Sento una fitta al fegato. Sono una persona suggestionabile, un ipocondriaco. E il fegato per me è prezioso, mi serve per bere, è tutto ciò che mi rimane. L’epatite no, meglio l’AIDS, ma l’epatite no. Prego che almeno questo sia un bluff.

«Io per fortuna l’ho saputo subito, ho fatto il test e – grazie a Dio – è risultato negativo. Ma Valeria ha dovuto fare un trattamento di interferone-qualcosa per mesi, prima di risolvere. Pensa che adesso lo facciamo col preservativo. Bella rottura, eh!»

Ho l’istinto di urlare, di chiedergli perché non me l’ha detto quando l’ha scoperto, ma sarebbe grottesco, questa messinscena è colpa mia: in una partita truccata le regole sono solo facciata. Vorrei buttargli giù la libreria IKEA, rigargli la Mackintosh, pisciargli in testa: ma Carlo è il doppio di me, il naso me l’ha già rotto una volta e io sono un cagasotto. In testa la crudeltà del Teatro degli Orrori scema in un’eco sorda, lasciando spazio alla terza Gnossienne. Ed è qui che ho un’intuizione.

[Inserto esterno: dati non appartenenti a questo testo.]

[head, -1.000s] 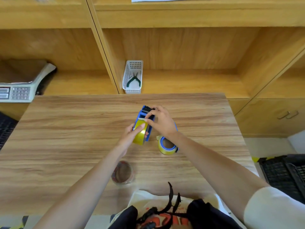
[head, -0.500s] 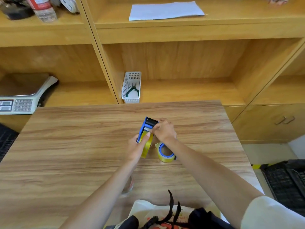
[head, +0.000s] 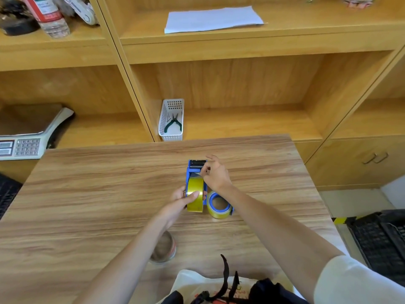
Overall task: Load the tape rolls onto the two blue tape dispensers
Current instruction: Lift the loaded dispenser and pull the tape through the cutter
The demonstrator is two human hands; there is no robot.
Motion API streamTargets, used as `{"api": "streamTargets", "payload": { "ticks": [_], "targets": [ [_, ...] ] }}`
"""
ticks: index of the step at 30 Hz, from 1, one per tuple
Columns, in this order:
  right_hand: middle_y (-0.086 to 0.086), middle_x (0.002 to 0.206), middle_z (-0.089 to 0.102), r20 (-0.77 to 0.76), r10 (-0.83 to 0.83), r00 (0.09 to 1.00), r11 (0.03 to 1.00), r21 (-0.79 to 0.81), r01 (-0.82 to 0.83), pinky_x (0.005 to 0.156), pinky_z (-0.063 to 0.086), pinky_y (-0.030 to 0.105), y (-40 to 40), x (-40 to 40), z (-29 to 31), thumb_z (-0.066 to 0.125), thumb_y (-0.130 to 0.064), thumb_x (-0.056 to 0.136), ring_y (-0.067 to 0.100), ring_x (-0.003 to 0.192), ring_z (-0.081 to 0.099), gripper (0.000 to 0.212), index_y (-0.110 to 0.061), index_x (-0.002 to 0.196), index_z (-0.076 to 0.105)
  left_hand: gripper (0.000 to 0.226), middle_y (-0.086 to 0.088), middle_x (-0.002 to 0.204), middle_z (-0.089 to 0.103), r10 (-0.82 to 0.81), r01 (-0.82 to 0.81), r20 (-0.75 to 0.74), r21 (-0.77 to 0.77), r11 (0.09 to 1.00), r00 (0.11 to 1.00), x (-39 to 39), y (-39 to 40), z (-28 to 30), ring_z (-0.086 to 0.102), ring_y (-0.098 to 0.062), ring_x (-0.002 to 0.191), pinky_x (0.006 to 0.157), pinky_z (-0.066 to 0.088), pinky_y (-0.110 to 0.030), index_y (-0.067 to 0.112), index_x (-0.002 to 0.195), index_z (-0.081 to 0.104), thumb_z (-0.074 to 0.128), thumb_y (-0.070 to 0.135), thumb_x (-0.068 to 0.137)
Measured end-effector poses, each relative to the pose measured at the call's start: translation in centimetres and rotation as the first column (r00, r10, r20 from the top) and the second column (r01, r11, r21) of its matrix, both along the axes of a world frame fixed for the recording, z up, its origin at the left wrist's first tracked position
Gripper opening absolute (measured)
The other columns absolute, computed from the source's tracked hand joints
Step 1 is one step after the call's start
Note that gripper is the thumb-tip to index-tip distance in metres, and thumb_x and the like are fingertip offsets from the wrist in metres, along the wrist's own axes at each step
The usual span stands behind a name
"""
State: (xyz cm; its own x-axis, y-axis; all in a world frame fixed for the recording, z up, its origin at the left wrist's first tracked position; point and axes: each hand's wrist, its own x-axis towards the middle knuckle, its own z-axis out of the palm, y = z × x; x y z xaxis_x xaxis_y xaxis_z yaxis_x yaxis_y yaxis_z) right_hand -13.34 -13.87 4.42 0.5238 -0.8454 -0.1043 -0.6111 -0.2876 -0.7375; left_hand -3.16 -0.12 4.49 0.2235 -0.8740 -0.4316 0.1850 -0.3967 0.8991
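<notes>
A person at a wooden bench works on loading a blue tape dispenser, which stands near the middle of the bench with a yellow tape roll already seated in its frame. The left hand is closed around the near side of that roll, thumb pressed across its face, apparently to steady the dispenser and stop the roll turning. The right hand is pinched closed at the far end, beside the black roller, seemingly drawing the tape's free end toward the cutter; the strip itself is too thin to make out. Just to the right, touching or nearly touching the first, the second dispenser's loaded roll lies on its side, largely hidden under the right forearm. A clear tape roll sits nearer the person, under the left forearm.
</notes>
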Motion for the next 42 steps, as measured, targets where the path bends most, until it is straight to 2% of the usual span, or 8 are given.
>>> {"api": "streamTargets", "payload": {
  "ticks": [4, 9, 13, 19, 22, 26, 34, 42],
  "targets": [
    [0.002, 0.150, 0.040, -0.017, 0.057, 0.998, 0.996, -0.074, -0.058, 0.094, 0.049, 0.036, -0.4, -0.1, -0.3, 0.055, -0.009, 0.089, 0.018, 0.124, 0.055, 0.016, -0.005, 0.085, 0.070, 0.070, 0.009, 0.132, 0.058, 0.115, -0.109, -0.034, 0.153, 0.982, 0.993, -0.3, -1.0, 0.5, 0.052, -0.016, 0.125, 0.112, 0.034, -0.042, 0.028, 0.124, 0.060, 0.065, 0.074, 0.071],
    [0.005, 0.144, 0.044, -0.022, 0.050, 0.999, 0.998, -0.040, -0.051, 0.090, 0.048, 0.035, -0.7, 0.1, -0.3, 0.054, -0.005, 0.088, 0.018, 0.123, 0.054, 0.013, -0.001, 0.087, 0.067, 0.037, 0.004, 0.064, 0.050, 0.284, -0.293, 0.095, 0.105, 0.950, 0.954, -1.8, -1.6, 0.5, 0.047, -0.010, 0.061, 0.058, 0.036, -0.022, 0.020, 0.063, 0.048, 0.066, 0.040, 0.088],
    [0.005, 0.134, 0.047, -0.032, -0.005, 0.999, 1.000, -0.021, 0.004, 0.089, 0.050, 0.040, -1.1, -0.3, -0.5, 0.051, -0.005, 0.088, 0.027, 0.103, 0.063, 0.013, -0.004, 0.088, 0.064, 0.030, 0.002, 0.080, 0.073, 0.097, -0.100, 0.113, 0.023, 0.995, 0.989, -1.0, -0.5, 0.2, 0.065, -0.015, 0.077, 0.072, 0.047, -0.027, 0.009, 0.097, 0.068, 0.061, 0.038, 0.092],
    [0.006, 0.120, 0.052, -0.085, -0.084, 0.993, 0.996, -0.020, 0.082, 0.079, 0.050, 0.036, -2.4, -1.0, 0.4, 0.048, -0.004, 0.090, 0.032, 0.096, 0.062, 0.014, -0.013, 0.081, 0.054, 0.044, -0.009, 0.116, 0.072, -0.150, 0.150, -0.075, -0.010, 0.989, 0.986, -0.5, 1.0, -0.9, 0.067, -0.024, 0.106, 0.089, 0.052, -0.037, 0.012, 0.124, 0.059, 0.068, 0.023, 0.082],
    [0.006, 0.118, 0.052, -0.125, -0.076, 0.989, 0.995, -0.067, 0.068, 0.079, 0.053, 0.045, -2.1, -0.8, 0.4, 0.044, -0.011, 0.093, 0.036, 0.089, 0.063, 0.012, -0.012, 0.092, 0.056, 0.021, -0.001, 0.098, 0.077, 0.029, -0.025, -0.060, 0.070, 0.997, 0.998, -1.3, 0.4, 0.4, 0.068, -0.018, 0.093, 0.088, 0.050, -0.034, 0.021, 0.098, 0.068, 0.073, 0.035, 0.082],
    [0.005, 0.118, 0.050, -0.205, -0.092, 0.974, 0.985, -0.162, 0.059, 0.074, 0.050, 0.044, -1.5, -0.5, 0.7, 0.040, -0.017, 0.097, 0.038, 0.087, 0.063, 0.017, -0.010, 0.100, 0.055, 0.040, 0.011, 0.043, 0.059, 0.140, -0.145, 0.054, 0.093, 0.985, 0.989, -1.6, -0.6, 1.0, 0.057, -0.006, 0.051, 0.050, 0.044, -0.014, 0.017, 0.062, 0.051, 0.065, 0.045, 0.087],
    [0.013, 0.141, 0.047, -0.286, -0.161, 0.945, 0.978, -0.172, 0.114, 0.079, 0.047, 0.043, -3.1, -0.7, 2.2, 0.036, -0.017, 0.100, 0.041, 0.101, 0.063, 0.025, -0.005, 0.115, 0.052, 0.044, -0.017, 0.106, 0.074, -0.097, 0.095, -0.085, -0.020, 0.995, 0.992, -0.6, 0.9, 0.7, 0.069, -0.026, 0.095, 0.086, 0.054, -0.043, 0.003, 0.124, 0.058, 0.063, 0.033, 0.091],
    [0.010, 0.089, 0.063, -0.269, -0.180, 0.946, 0.983, -0.085, 0.162, 0.064, 0.046, 0.037, -4.1, -0.5, 2.6, 0.039, -0.012, 0.096, 0.032, 0.080, 0.061, 0.018, -0.009, 0.105, 0.054, 0.043, -0.015, 0.113, 0.071, -0.211, 0.200, -0.134, -0.094, 0.975, 0.968, 0.4, 2.1, 0.9, 0.067, -0.025, 0.103, 0.087, 0.053, -0.038, 0.005, 0.130, 0.052, 0.059, 0.019, 0.089]
  ]
}}
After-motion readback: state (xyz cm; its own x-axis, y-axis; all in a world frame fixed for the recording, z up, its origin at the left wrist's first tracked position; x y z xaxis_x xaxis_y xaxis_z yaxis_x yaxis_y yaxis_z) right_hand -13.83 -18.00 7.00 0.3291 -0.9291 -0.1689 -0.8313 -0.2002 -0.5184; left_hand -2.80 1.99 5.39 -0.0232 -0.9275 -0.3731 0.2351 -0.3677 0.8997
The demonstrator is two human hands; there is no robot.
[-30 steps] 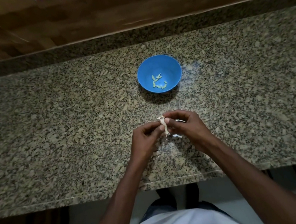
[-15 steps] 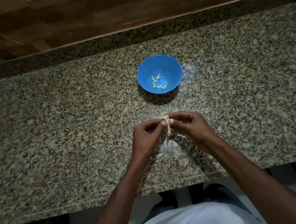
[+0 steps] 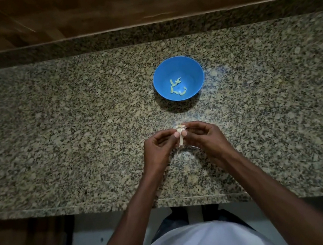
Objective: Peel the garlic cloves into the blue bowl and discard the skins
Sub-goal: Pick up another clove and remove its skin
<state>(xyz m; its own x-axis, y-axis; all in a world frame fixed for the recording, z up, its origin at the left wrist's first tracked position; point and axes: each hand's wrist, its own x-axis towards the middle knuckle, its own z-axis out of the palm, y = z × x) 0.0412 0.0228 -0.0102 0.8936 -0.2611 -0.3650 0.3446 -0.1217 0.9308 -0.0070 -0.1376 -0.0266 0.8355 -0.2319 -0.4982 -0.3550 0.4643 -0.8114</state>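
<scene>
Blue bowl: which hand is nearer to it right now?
Right, marginally. The right hand sits just below the blue bowl; the left hand sits below and left of it. Both pinch the garlic clove.

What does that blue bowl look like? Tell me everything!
The blue bowl is round, smooth and bright blue, probably plastic. It stands upright on the speckled granite counter, beyond the hands, which do not touch it. Inside, at the bottom, lie a few small pale peeled garlic pieces. Its shadow falls toward the person.
</scene>
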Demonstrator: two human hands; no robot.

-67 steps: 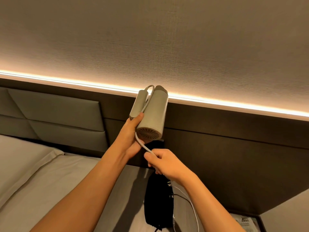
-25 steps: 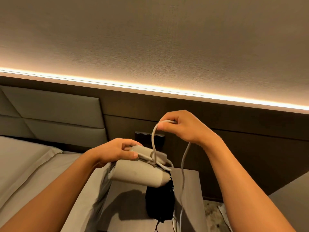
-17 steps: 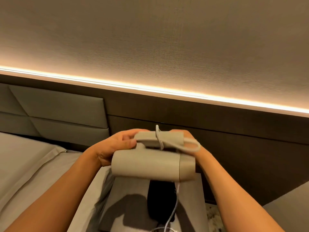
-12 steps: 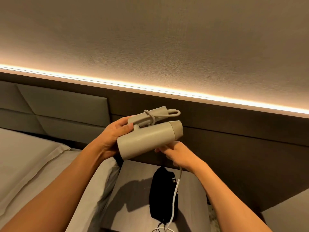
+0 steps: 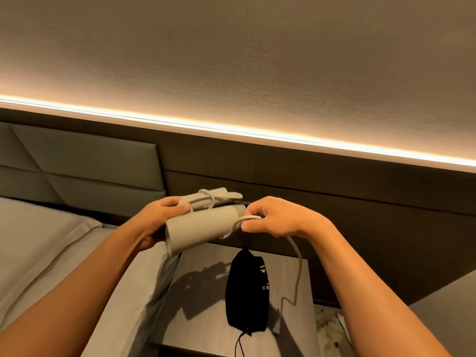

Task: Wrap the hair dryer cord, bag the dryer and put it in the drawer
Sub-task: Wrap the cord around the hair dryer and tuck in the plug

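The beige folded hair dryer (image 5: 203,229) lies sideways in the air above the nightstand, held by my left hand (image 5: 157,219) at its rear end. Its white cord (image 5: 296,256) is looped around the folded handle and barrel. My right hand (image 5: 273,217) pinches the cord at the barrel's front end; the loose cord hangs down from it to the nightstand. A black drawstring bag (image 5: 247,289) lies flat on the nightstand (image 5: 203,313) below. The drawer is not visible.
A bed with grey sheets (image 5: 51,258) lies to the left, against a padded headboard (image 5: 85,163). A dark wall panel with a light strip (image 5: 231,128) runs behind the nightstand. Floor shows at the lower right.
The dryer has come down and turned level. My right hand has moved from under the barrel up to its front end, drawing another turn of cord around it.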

«Sai, secondo me Satie è sopravvalutato. Dopo quella merda di film di Amélie queste cazzo di Gymnopedies e Gnossiennes te le infilano ovunque, nei documentari, nella filodiffusione, nei tg, non se ne può più. È da allora che quando parte Satie le femmine sospirano e che, di conseguenza, i maschi lo suonano quando hanno voglia di scopare. Persino io e Valeria scopavamo su Satie, sai?»
«Noi scopiamo coi Muse» controbatte Carlo, ghigno duro e sigaretta.
«I Muse, altro gruppo sopravvalutato, secondo me. Ma ti dicevo di Satie. Lo sai che originariamente Gymnopedies e Gnossiennes erano scritte per essere suonate a un terzo della velocità di tutte le versioni che conosciamo? Satie le aveva concepite come una presa per il culo del minimalismo accademico, una roba concettuale, una provocazione. Niente di romantico, insomma. Un esercizio di stile.»
«Un esercizio di stile. Capisco. E allora?»
«E allora la tua versione super-veloce di Satie non esiste. La stai suonando a 45 giri.»
«Non è possibile…»

Carlo ha le mani poggiate al mobile dello stereo. Più fissa il pulsante 45/33, più sprofonda in un abisso. Comincia a singhiozzare. Io abbandono l’appartamento prima che torni in sé e mi rompa il naso per la seconda volta.